Con No notifications when tasks are added to shared lists
Although the ability to collaborate on lists is advanced, Keep will not let you know when another person adds an item to a list you share.
Con Not free/libre
This application is proprietary, and thus cannot be modified or freely distributed.
Con Not good at all for longer notes
With almost no formatting options whatsoever it's hard to actually use Keep for long-form notes.
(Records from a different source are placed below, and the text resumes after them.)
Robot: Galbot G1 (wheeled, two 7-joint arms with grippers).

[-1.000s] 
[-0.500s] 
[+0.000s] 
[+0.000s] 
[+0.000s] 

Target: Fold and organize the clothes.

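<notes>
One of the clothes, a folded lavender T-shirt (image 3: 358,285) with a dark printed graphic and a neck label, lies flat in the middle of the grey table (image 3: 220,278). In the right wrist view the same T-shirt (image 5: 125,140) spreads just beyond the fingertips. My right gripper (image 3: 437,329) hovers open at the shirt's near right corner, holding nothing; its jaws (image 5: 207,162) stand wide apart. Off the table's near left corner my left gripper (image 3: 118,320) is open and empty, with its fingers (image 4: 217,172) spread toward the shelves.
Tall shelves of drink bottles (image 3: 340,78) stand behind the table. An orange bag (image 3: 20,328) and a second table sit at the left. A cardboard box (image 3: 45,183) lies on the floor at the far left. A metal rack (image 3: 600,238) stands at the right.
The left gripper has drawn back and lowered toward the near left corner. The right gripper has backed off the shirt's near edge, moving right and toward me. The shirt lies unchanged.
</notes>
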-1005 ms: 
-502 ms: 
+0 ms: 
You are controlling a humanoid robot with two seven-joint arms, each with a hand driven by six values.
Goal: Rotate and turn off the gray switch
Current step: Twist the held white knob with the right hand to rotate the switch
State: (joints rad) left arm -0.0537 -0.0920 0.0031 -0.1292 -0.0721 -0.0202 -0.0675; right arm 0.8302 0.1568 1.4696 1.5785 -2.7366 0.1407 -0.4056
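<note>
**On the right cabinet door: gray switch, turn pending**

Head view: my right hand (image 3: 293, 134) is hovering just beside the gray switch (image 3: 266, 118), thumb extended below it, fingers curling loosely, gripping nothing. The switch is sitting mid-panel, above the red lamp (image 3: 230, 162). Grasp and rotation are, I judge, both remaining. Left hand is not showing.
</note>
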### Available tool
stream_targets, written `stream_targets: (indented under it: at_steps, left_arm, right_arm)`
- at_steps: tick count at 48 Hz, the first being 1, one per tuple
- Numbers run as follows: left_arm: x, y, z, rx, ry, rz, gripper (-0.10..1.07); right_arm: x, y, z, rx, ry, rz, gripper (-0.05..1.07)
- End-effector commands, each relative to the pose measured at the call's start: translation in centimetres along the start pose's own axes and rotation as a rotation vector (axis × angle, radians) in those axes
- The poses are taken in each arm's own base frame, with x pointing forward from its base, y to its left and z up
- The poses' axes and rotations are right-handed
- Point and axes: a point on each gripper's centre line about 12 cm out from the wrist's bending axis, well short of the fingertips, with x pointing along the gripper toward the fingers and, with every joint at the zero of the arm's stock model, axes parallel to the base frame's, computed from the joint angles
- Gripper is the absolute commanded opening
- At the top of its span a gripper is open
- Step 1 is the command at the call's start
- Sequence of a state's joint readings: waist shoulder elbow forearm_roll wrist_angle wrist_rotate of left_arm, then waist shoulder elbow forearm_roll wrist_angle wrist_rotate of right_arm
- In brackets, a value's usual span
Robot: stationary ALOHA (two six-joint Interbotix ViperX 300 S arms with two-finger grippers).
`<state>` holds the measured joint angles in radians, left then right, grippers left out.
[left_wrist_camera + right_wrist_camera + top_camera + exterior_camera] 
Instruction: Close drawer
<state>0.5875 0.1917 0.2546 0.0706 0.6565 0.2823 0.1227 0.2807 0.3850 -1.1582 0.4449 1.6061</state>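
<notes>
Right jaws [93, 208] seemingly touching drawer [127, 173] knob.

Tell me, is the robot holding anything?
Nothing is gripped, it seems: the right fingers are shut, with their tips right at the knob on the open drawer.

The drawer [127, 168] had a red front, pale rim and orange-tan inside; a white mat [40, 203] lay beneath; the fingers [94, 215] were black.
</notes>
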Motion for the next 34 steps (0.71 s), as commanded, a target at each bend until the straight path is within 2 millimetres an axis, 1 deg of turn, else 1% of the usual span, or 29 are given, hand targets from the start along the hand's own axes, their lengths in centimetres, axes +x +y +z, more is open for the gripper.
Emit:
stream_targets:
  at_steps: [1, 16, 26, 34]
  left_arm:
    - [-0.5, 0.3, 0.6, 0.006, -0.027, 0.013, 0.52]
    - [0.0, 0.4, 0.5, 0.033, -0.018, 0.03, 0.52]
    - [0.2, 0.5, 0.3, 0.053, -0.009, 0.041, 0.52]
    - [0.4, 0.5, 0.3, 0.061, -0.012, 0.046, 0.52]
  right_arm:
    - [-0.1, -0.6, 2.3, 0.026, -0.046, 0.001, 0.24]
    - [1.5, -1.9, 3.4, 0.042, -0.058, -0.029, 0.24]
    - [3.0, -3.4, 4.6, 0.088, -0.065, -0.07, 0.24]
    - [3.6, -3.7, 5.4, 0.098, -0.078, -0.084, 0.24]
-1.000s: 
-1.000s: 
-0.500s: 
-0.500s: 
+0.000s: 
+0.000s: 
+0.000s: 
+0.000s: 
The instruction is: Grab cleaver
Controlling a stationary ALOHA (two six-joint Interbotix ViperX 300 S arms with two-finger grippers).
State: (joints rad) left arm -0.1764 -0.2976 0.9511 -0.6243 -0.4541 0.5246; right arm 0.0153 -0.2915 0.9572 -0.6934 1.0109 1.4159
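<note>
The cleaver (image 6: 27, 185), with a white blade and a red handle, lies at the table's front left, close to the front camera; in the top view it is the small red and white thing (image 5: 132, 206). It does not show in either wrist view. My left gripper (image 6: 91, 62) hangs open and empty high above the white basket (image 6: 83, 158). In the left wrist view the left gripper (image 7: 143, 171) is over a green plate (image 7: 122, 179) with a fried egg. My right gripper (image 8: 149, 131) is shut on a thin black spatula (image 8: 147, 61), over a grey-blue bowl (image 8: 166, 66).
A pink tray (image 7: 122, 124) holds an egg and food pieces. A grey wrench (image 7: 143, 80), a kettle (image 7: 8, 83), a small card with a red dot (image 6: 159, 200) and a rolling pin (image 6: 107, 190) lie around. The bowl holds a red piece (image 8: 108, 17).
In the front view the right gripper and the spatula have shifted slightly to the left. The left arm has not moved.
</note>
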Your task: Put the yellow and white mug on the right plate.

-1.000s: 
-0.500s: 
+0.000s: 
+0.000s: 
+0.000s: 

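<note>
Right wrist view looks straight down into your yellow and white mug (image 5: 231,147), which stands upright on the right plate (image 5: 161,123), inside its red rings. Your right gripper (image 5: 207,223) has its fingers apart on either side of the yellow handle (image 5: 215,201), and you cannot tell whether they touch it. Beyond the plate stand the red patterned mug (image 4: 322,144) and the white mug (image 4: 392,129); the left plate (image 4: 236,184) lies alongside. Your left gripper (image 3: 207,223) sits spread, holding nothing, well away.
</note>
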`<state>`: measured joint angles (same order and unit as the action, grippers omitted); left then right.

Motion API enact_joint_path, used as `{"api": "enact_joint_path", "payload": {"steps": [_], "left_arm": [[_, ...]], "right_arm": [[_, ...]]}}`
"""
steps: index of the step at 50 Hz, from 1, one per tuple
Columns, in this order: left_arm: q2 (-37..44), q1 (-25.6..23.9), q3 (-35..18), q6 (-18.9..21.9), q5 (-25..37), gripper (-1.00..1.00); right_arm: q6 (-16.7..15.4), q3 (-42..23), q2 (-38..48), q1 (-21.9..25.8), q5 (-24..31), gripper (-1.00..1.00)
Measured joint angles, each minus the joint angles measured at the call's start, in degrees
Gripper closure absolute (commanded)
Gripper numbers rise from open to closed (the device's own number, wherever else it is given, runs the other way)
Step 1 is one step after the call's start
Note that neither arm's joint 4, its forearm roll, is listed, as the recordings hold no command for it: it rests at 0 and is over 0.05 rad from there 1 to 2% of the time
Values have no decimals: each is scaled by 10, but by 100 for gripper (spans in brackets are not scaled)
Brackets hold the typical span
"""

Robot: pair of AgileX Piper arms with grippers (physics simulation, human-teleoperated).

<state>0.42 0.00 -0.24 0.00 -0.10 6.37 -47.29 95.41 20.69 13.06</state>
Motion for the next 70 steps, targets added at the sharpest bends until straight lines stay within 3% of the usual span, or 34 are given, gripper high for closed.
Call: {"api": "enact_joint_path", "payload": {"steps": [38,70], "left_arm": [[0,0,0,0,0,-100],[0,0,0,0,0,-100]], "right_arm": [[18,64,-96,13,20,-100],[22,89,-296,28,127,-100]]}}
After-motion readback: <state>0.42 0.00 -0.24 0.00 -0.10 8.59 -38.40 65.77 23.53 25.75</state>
Con Scrolling through notes is horrible
There are no options to decrease the surface area of the notes to make it easier to get an overview. Compare this to something like the Apple Notes or Evernote UI, for example. You can't organize nor have a glance of what you have.
Con No API
Con There is a label limit up to 50
Con No dedicated app for windows, linux, mac (except unofficial)
Con No ability to undo changes
There is no way to revert changes or restore text you may have accidentally deleted (however, you can restore entire notes for up to 7 days after deletion).
Con Synchronization bugs
There are some issues with synchronizing data including laggyness and returning old/deleted items.
Con Does not offer themes
There is no option for changing the color theme (such as a dark theme) unless you use a 3rd party extension.
Con Does not integrate with Google Calendar or Tasks
It does not integrate with Google Calendar or other Google Apps with the exception of "Google Now." Keep reminders can appear on Google Calendar, but you can not get reminders and use Tasks at the same time.
Con Cannot share groups of notes (e.g., labels)
Google's equivalent of groups are labels, which can't be shared. By comparison, Trello allows you to share boards with others. Trello also supports grouping through teams. Google Keep has no such concept.
Con Slow to save the updates
Saving is delayed by a moment and the saving status UI is unclear. You can lose updates if you close the tab too quickly.
Con Sharing within team doesn't work that well
You can share separate notes but not Projects, Wordspace, or Teams.
Con Too simplistic of an approach
Con Can be difficult to discover the features
Google Keep has slowly been introducing new features, but doesn't do a good job of helping you discover them.
Con Delay between to-do entries
The keyboard closes and reloads between to-do list entries, so the first letters or words may be missed if you’re trying to quickly create a list.
Con Notes get lost/deleted and can NOT be recovered
Since nothing is stored locally on the phone, everything can go missing. Google can't recover any of it.
Con No BlackBerry 10 app
No BlackBerry support apart from web.
Con No Windows Mobile app
No Windows Mobile app, and it is unlikely to ever be produced.